# Task requirements
Look below for the line holding "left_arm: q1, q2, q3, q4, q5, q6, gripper" and the line holding "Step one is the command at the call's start". Repeat those two and everything between, exactly.

# Source data
::::::

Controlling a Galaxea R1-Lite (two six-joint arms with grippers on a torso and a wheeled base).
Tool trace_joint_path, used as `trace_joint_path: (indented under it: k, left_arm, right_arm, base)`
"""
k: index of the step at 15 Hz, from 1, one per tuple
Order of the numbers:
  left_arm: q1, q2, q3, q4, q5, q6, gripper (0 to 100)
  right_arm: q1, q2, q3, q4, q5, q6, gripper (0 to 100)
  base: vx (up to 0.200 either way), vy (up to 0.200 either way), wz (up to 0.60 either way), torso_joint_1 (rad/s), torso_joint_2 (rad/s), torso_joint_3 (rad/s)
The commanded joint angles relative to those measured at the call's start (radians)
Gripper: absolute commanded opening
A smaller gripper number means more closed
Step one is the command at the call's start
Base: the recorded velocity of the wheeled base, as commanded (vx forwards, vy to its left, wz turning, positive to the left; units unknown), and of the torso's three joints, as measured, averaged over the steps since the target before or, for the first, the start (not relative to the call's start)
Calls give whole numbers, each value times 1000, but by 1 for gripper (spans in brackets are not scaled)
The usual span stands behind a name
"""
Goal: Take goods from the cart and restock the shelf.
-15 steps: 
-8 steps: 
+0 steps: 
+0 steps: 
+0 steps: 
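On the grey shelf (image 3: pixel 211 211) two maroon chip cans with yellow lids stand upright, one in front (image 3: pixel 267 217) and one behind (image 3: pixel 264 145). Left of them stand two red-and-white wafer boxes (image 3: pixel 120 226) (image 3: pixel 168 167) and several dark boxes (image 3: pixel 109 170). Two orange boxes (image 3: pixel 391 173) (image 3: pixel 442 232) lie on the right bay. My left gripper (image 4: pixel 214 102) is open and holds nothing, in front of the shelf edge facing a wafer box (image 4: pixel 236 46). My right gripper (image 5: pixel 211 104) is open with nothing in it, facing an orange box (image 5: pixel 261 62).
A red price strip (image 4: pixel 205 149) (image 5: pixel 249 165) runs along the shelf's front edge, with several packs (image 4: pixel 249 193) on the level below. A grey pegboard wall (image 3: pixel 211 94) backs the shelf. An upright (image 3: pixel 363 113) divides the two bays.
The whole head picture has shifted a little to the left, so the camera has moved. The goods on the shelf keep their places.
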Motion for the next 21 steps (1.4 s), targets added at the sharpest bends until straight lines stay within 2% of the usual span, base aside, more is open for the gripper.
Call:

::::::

# Written solution
  left_arm: q1, q2, q3, q4, q5, q6, gripper (0 to 100)
  right_arm: q1, q2, q3, q4, q5, q6, gripper (0 to 100)
  base: vx (up to 0.200 either way), vy (up to 0.200 either way), wz (up to 0.60 either way), torso_joint_1 (rad/s), torso_joint_2 (rad/s), torso_joint_3 (rad/s)
The commanded joint angles relative to those measured at the call's start (radians)
Gripper: absolute commanded opening
A smaller gripper number means more closed
Step one is the command at the call's start

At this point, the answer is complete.